──────── TASK DATA ────────

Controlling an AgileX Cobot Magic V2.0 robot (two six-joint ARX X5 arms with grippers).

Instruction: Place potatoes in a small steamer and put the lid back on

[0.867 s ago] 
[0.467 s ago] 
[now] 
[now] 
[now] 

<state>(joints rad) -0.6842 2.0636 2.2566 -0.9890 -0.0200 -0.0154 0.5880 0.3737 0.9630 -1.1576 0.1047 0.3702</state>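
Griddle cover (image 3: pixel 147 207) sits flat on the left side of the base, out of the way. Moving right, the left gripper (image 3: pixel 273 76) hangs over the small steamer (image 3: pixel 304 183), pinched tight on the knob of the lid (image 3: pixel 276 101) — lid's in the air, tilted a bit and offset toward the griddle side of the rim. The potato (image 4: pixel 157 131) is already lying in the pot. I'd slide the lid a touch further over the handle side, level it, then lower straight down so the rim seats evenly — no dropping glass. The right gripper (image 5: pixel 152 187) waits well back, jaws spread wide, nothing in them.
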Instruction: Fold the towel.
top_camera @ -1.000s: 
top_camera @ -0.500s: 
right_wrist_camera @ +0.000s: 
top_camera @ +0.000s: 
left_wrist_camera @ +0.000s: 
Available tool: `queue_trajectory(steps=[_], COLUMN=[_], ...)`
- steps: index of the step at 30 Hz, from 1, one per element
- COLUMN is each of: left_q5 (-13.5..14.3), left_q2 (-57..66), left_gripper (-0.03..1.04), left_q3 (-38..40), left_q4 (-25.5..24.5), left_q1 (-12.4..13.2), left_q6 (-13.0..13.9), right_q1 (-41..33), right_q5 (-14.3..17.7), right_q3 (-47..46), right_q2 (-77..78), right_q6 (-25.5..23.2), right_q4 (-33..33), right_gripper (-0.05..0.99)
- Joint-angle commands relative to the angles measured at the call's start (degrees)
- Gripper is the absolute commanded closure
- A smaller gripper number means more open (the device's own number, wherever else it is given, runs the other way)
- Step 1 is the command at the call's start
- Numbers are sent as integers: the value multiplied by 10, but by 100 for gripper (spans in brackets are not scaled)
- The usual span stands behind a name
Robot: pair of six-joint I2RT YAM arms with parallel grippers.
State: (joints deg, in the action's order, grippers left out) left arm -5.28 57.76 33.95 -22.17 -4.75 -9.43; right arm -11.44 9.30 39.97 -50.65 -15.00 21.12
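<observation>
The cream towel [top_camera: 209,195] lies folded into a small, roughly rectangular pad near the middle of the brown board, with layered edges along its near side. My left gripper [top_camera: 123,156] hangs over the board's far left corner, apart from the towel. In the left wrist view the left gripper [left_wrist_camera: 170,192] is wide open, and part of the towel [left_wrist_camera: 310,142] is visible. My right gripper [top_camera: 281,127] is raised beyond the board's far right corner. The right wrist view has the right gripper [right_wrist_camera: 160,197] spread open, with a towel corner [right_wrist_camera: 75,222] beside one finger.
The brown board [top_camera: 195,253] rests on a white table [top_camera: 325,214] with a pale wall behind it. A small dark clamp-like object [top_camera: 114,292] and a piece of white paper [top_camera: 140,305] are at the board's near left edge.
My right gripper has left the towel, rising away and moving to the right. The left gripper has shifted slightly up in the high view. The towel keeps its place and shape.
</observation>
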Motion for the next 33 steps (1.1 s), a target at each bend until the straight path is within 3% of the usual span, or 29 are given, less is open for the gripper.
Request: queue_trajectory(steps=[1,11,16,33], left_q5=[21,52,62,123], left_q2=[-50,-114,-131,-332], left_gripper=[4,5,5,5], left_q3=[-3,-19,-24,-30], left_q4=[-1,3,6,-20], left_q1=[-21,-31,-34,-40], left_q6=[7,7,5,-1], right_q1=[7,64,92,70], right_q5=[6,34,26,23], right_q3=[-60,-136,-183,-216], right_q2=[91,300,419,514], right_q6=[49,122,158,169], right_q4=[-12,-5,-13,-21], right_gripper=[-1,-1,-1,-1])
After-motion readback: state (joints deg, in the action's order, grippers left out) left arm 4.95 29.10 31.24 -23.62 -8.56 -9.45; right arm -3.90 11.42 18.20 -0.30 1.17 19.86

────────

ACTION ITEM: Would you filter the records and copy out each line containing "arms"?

EXPECTED ANSWER:
Controlling an AgileX Cobot Magic V2.0 robot (two six-joint ARX X5 arms with grippers).
Robot: pair of six-joint I2RT YAM arms with parallel grippers.

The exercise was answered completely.